O ano de 2021 terminou como começou: mau, péssimo, desgraçado. No último dia de dezembro o Governo Federal divulgou mais uma de suas façanhas, a destruição de novos 8.531 km2 de cerrado.
Essa área corresponde a uma vez e meia a do Distrito Federal, onde milicianos e militares arquitetam a aniquilação do patrimônio natural, da saúde pública e do ensino —da civilização, enfim. Sob cumplicidade de um Congresso venal e vistas grossas de um Supremo pusilânime.
Assim é o Brasil de Jair Bolsonaro, completando três anos de notícias ruins para tudo que vive e viceja.
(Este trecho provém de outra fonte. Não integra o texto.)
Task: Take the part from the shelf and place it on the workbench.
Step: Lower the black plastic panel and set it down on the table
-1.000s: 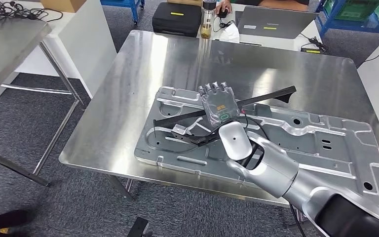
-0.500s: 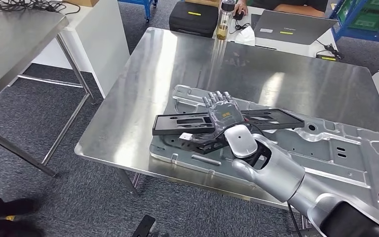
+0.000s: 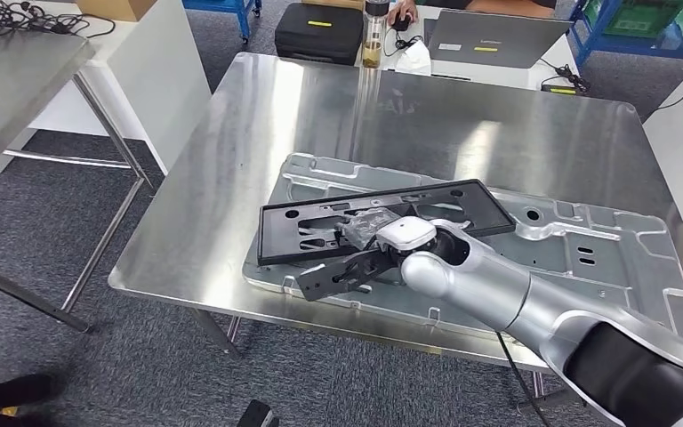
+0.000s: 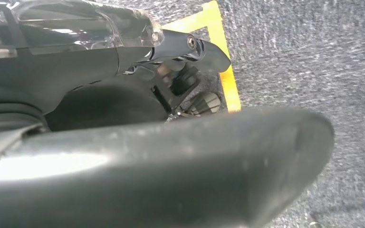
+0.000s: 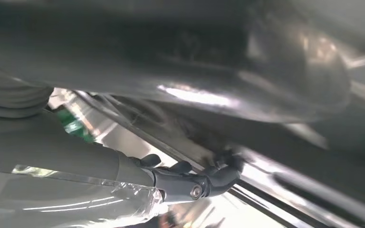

Entrará para a história como o período mais degradante após a Constituição de 1988, rivalizando só com a ditadura torturante que a precedeu.
O grande sertão de Guimarães Rosa caminha para se acabar, enquanto a maioria dos que se preocupam com o ambiente só tem olhos para a Amazônia. Metade da savana brasileira já foi para o saco, e essa vitória de Pirro sobre a natureza é celebrada com bandeiras do Brasil em cada porteira de fazenda na região.
De agosto de 2020 a julho de 2021, o sistema Prodes Cerrado do Instituto Nacional de Pesquisas Espaciais (Inpe) flagrou os 8.531 km2 de corte raso, que implicam um aumento de 7,9% sobre o período anterior. No ano passado, os satélites usados pelo Inpe tinham registrado 7.905 km2.
O incremento nas derrubadas e queimadas preocupa porque reverte uma tendência de queda, mas é preciso reconhecer que a situação já foi pior. De 2001 a 2004, as taxas anuais eram da ordem de 25 mil a 30 mil km2, o triplo da cadência atual.
O ritmo caiu pela metade entre 2005 e 2008, despencando em seguida para menos de 8.000 km2/ano. Isso até 2018, ano da eleição de Bolsonaro, quando o agronegócio, atiçado pelo frenesi ufanista e por um ministro sinistro, meteu motosserra e correntão para passar a boiada sobre os ambientes naturais.
Pior para a Amazônia, que viu o desmate voltar para o patamar de cinco dígitos, e para o cerrado, que se aproxima disso. Poucos atentam para a diferença crucial na situação dos dois ambientes, entretanto: o bioma ao norte tem o dobro do tamanho e 82,6% preservados, contra apenas 48,8% do cerrado.
Se a velocidade de devastação seguir aumentando, o cerrado poderá alcançar um ponto crítico em duas décadas. Ao perder 62% da cobertura original, o bioma veria ameaçada a "percolação", conectividade de corredores naturais pelos quais circula a fauna, cuja sobrevivência ficaria então ameaçada de modo sistêmico.
Nossa savana abriga mais de 20 mil espécies vegetais, entre elas 5.000 endêmicas —plantas que só existem ali. Delas dependem 263 mamíferos, 71 deles presentes apenas no bioma dominante do planalto Central.
O que seria do cerrado sem o imponente lobo-guará, sem os buritis que pontilham as veredas úmidas? Um sertão acanhado, diminuído, por certo.
Não faltam iniciativas e soluções, porém, como mostrou a série de reportagens Foco no Cerrado, desta Folha. Falta é decência. Humanidade. Governo.
Nossa geração foi a que mais fez para destruir biodiversidade, mas também foi capaz de erigi-la à condição de um valor em si. Não por outra razão o maior biólogo da virada do século, Edward O. Wilson, defendeu em seus últimos anos que cada bioma da Terra tivesse metade de sua área preservada.
Wilson morreu neste final desgraçado de 2021. Thomas Lovejoy, seu companheiro na defesa do mundo natural, também se foi. Cerrado e floresta amazônica cambaleiam.
A fome voltou. Os números da Covid apodreceram. Crianças ficam sem vacina. Ômicron e H3N2 levantam um tsunami sem tamanho. Pobres baianos e mineiros sucumbem afogados e soterrados.
Com tanta morte, só Bolsonaro se diverte. Está em seu elemento.